About this task: Below are the entries; return every line among them that holds the word "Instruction".

Raw data:

* * * * * * * * *

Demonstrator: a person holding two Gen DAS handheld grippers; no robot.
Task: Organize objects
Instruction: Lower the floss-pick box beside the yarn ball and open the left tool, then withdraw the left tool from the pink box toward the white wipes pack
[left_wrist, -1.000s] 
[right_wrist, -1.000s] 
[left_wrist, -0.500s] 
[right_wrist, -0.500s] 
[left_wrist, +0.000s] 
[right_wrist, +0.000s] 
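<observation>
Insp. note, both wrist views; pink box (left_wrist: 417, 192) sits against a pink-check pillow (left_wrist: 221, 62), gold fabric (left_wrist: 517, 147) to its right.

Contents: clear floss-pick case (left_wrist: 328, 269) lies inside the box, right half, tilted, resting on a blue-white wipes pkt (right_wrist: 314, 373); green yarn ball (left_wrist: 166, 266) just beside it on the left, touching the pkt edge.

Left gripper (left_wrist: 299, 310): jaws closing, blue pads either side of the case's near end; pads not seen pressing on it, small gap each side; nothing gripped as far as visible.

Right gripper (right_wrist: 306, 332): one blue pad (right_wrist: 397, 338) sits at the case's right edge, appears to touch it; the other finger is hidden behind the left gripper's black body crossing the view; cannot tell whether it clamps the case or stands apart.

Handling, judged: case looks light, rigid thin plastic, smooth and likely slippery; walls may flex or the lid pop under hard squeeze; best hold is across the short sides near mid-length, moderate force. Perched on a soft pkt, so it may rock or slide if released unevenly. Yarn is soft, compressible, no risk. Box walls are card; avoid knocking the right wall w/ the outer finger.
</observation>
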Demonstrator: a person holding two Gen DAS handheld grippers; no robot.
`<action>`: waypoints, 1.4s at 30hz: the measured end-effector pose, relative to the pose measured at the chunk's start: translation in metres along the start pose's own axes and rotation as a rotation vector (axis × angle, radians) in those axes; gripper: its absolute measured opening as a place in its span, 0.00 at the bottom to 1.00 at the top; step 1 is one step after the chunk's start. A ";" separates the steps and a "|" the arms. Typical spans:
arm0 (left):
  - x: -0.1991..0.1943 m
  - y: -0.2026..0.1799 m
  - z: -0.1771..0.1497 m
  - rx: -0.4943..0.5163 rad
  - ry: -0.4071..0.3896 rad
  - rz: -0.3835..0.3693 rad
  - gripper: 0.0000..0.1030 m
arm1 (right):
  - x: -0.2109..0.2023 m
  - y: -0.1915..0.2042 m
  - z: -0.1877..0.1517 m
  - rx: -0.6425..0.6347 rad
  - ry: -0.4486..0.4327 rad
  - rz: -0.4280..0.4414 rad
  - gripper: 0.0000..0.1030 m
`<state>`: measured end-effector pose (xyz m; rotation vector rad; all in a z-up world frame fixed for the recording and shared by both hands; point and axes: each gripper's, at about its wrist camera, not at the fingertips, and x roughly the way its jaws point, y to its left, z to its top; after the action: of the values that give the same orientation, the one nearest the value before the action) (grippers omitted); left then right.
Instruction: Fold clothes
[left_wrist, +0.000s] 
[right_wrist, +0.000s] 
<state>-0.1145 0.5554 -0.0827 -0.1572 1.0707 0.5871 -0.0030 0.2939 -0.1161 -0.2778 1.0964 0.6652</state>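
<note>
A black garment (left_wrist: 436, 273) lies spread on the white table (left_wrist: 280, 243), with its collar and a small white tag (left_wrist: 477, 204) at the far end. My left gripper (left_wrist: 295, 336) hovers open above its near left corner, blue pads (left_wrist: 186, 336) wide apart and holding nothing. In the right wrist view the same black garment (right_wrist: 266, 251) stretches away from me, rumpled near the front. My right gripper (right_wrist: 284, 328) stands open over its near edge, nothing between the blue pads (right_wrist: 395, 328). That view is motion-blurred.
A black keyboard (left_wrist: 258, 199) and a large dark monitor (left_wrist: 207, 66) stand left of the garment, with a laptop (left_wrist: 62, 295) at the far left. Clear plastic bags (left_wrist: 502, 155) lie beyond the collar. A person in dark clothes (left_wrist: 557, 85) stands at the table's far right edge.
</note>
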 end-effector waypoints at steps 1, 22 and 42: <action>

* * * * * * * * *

Answer to this task:
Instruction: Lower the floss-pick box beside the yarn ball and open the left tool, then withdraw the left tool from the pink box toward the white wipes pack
Instruction: Fold clothes

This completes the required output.